Mayer contends that now is a good time to implement the
Mayer-Hubbard plan because "home prices have already fallen at or
below where fundamentals suggest." This assertion fails on two
counts: First, housing prices are set locally. In some markets,
housing prices were slightly elevated and have come down modestly;
in others--largely those subject to restrictive land use
regulations--prices were highly inflated and may have further to
fall to reach normal levels. Statements about housing prices
nationally are almost always empty.
Second, if it were so obvious that housing prices were
approaching normal levels, the market would respond accordingly.
But with median home prices in many U.S. metropolitan areas still
more than four to nine times median household income in the area,
housing prices in many of the most distressed areas remain well
above their historic norm. With the housing finance industry now
refocused on more responsible lending practices, house prices will
continue to fall in these least affordable--and most
troubled--housing markets as previous, lower-quality borrowers are
now properly denied mortgages on which they are likely to default
and for properties they cannot afford.
Mayer further argues that this mortgage rate reduction will
yield between 800,000 and 2.4 million additional home sales per
year. This, too, is not supported by any reasonable evidence. There
are many econometric models of the housing market that might
predict such an impact, but their results are largely determined by
a long-term pattern of growing economic prosperity, rising home
prices, and stable financial markets and thus are not valid in
times of unprecedented turbulence like the present.
Come One, Come All
Of particular concern is that under Mayer-Hubbard, lower
mortgage interest rates would be available to all borrowers
regardless of whether they can afford their current mortgages.
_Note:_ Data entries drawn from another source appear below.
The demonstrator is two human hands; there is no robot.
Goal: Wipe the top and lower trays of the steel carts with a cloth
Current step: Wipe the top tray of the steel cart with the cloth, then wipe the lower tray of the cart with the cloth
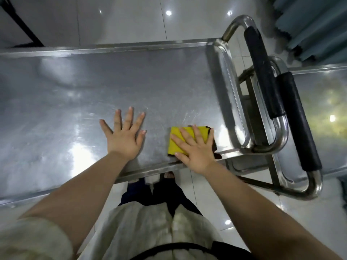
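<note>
A folded yellow cloth [175,141] with a dark underside lies on the top tray [131,81] of a steel cart, near the tray's front right corner. My right hand [195,149] presses flat on the cloth with fingers straight and spread. My left hand [124,135] rests flat on the bare steel to the left of the cloth, fingers spread, holding nothing. The lower tray is hidden under the top one.
The cart's steel handle [261,79] with a black grip stands at the right end. A second steel cart [323,102] with its own black-gripped handle [298,124] abuts it on the right. Glossy white floor tiles surround both. A teal curtain [315,25] hangs at the top right.
</note>
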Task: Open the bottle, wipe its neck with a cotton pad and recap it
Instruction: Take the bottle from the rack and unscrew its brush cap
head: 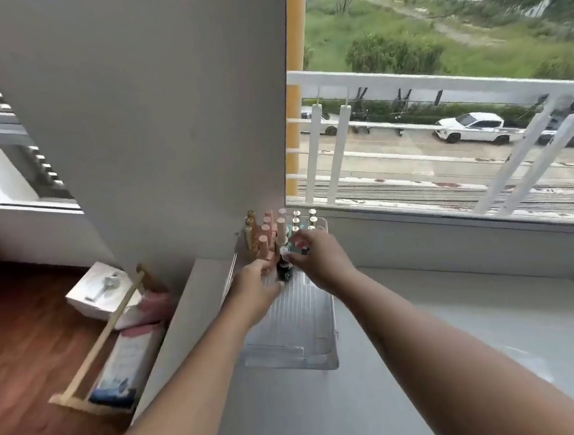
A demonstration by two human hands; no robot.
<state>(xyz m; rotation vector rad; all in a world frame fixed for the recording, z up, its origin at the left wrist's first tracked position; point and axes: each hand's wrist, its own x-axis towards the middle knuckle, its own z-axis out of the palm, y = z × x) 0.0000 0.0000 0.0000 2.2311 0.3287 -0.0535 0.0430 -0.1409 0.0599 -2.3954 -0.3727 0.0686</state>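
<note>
A small dark bottle [284, 271] with a white cap [284, 251] stands at the far end of a clear plastic tray [296, 330] on the white table. My left hand [255, 286] reaches in from the left, its thumb and fingers closed around the bottle's lower part. My right hand [316, 259] comes from the right, and its fingertips pinch the cap from above. Something small and dark shows under its fingers, too blurred to name. No cotton pad is visible.
Several upright pink, gold and white-capped bottles [273, 230] crowd the tray's far end against the grey wall panel [168, 123]. A window ledge [451, 225] runs behind. A white box [102, 290] and a wooden rack [94, 356] stand on the floor to the left.
</note>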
Already, mortgage lenders are swamped with the number of
good-quality borrowers who want to refinance their loans to take
advantage of the low rates available on the private market. This
glut will only grow exponentially as homeowners seek to take
advantage of the "once in a lifetime" lower rates. Faced with such
a demand, lenders are almost certain to focus first on larger loans
that provide the highest risk to the lender and second on the loans
of good customers. The rest of the market will simply have to wait
their turn.
In the long run, the 4 percent loan rate will have a strongly
negative impact on private mortgage lenders. First, once a borrower
has refinanced at the lower level, he or she will be very unlikely
to ever refinance that home again. Second, it is unclear from the
Mayer-Hubbard proposal how markets will return to market interest
rates. If there is a firm cutoff date for the subsidized rate,
there will be floods of applications as that date approaches and
inevitable complaints and suits from those who missed the deadline.
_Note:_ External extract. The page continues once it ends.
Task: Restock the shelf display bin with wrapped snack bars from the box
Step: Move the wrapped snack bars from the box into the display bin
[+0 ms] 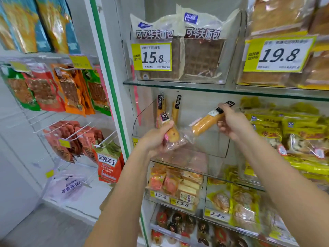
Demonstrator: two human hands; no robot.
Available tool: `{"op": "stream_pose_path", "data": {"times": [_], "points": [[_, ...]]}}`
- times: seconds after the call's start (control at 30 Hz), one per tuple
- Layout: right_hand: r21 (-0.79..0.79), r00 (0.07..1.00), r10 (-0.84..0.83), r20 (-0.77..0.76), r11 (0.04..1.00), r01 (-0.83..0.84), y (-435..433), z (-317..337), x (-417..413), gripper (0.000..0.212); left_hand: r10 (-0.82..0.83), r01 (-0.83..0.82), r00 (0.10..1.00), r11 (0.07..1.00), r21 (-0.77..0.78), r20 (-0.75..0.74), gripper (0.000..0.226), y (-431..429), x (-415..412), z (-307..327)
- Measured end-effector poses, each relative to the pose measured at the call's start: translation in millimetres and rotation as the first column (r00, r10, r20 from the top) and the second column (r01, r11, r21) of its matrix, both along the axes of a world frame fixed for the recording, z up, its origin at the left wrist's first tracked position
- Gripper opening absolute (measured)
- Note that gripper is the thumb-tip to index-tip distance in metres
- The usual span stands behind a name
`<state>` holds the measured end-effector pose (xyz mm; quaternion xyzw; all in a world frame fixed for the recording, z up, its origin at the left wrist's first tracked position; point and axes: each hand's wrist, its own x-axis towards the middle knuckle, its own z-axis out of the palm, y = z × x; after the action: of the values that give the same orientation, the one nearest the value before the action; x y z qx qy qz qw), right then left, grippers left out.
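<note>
A clear display bin (216, 147) sits on a glass shelf in a shop cabinet. Inside it, two wrapped snack bars (161, 104) stand upright against its back left corner; the rest of the bin is open room. The left hand (154, 139) grips a third bar (171, 133) at the bin's front left edge, fingers curled round its crumpled wrapper. The right hand (233, 123) pinches the black-labelled end of a fourth bar (204, 123), held tilted over the bin's middle. Just above, the upper glass shelf (178, 85) carries another clear bin holding two waffle bread packs (201, 56). Yellow packets (293, 125) crowd the neighbouring bin on the right.
</note>
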<state>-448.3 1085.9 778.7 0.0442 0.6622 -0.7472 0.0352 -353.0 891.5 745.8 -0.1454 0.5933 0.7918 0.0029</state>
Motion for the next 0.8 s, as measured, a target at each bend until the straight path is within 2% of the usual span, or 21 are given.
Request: {"op": "stream_pose_path", "data": {"times": [0.07, 0.17, 0.23, 0.3, 0.37, 0.43, 0.5, 0.63, 0.8], "points": [[0.18, 0.999, 0.006, -0.039, 0.984, 0.001, -4, 8, -28, 0.029, 0.004, -0.003, 0.999, 1.0, -0.025, 0.038, 0.02, -4, -29, 7], [0.46, 0.991, 0.014, -0.135, 0.886, 0.05, -17, 14, -58, 0.03, -0.027, 0.039, 0.996, 0.989, -0.144, 0.087, 0.014, -3, -69, 15], [0.576, 0.972, 0.071, -0.223, 0.814, 0.073, -28, 10, -76, 0.027, -0.004, 0.03, 0.995, 0.966, -0.258, 0.102, 0.012, 1, -94, 14], [0.659, 0.963, 0.144, -0.23, 0.751, 0.045, -38, 3, -90, 0.028, 0.036, 0.01, 0.993, 0.919, -0.394, 0.109, 0.013, 4, -116, 7], [0.697, 0.959, 0.195, -0.205, 0.717, 0.004, -46, -5, -103, 0.032, 0.053, 0.019, 0.991, 0.853, -0.521, 0.121, 0.03, 4, -136, -3], [0.674, 0.96, 0.209, -0.188, 0.738, -0.028, -53, -11, -113, 0.03, 0.084, 0.019, 0.989, 0.75, -0.661, 0.124, 0.048, -1, -154, -13], [0.641, 0.963, 0.222, -0.156, 0.764, -0.072, -59, -16, -120, 0.029, 0.122, -0.021, 0.99, 0.638, -0.77, 0.074, 0.041, -6, -166, -17], [0.613, 0.956, 0.268, -0.119, 0.778, -0.142, -71, -23, -133, 0.03, 0.087, -0.079, 0.995, 0.492, -0.867, -0.042, 0.029, -14, -187, -22], [0.609, 0.949, 0.291, -0.125, 0.778, -0.158, -82, -30, -150, 0.029, 0.05, -0.119, 0.993, 0.46, -0.88, -0.108, 0.026, -18, -210, -38]]}}
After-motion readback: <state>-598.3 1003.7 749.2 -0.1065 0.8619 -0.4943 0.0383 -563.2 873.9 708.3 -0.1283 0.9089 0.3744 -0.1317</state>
If there is a gradual move to higher rates, it keeps the rates
artificially low for an extended period of time, thus distorting
the housing market for longer than necessary.
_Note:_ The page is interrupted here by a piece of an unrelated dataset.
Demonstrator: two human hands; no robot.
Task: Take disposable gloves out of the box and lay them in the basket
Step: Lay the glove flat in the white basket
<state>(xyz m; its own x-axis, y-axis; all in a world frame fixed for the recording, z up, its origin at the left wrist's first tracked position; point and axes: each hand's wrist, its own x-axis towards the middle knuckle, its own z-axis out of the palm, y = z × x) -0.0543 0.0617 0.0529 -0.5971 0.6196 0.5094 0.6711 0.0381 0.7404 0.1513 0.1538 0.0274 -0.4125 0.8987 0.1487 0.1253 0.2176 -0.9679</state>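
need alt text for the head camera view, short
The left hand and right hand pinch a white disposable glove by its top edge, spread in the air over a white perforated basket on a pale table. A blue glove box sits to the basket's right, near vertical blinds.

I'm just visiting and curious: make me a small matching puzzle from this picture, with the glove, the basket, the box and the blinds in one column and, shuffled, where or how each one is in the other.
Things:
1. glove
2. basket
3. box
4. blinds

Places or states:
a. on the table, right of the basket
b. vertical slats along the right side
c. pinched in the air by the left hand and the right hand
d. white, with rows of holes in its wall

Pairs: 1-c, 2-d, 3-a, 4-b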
Finally, the market, not policymakers, is best suited to
establish interest rates for specific loan products.
Problems with Implementation
In contrast with his proposal for setting mortgage rates,
Mayer's proposed mortgage renegotiation process may be an
improvement over the current situation. Whenever possible, lenders,
borrowers, and the local markets generally are best served when a
mortgage can be reworked so as to create a reasonable prospect of
avoiding foreclosure. The magnitude of the current turmoil was not
anticipated when common servicing arrangements with respect to
third-party services were established. However, as past efforts
have shown, renegotiating mortgages is far more complex than many
appreciate, and the ultimate outcomes are often unchanged.
The Mayer-Hubbard proposal is intended to address problems
arising from diverse ownership of mortgages that have been
securitized and the legitimate fear of mortgage servicers that they
could be liable if any of the owners object to the terms of a
refinancing. However, a serious problem remains in dealing with the
second mortgages that are often part of a financing package. Past
evidence makes it clear that these complications are not minor and
that they are not likely to be easily swept away.
It is clear, however, that to date about half of the
renegotiated mortgages soon ended up back in default, and most
responsible studies expect that level of redefault for future
refinancings to persist. This should not be surprising for the
subprime borrowers because they already had a checkered borrowing
history in order to be eligible for the designation of "subprime
borrower," a situation that would not change now when the
advantages of default are so much greater. However, the level of
defaults is also increasing on mortgages where the borrowers had
higher quality credit histories. Unfortunately, there are strong
indications that these groups are also likely to have higher than
expected redefaults.
Trying to Preserve a Vanished Housing
Market
Although there is much to be said for trying to resolve the
current housing problem in an accommodating fashion, the main flaw
with the Mayer-Hubbard plan is that it is trying to preserve a
housing market outcome in terms of both the absolute quantity of
the housing stock and the prices paid for housing units that should
never have happened in the first place. As painful as it is, the
market is slowly working its way back to a sustainable outcome.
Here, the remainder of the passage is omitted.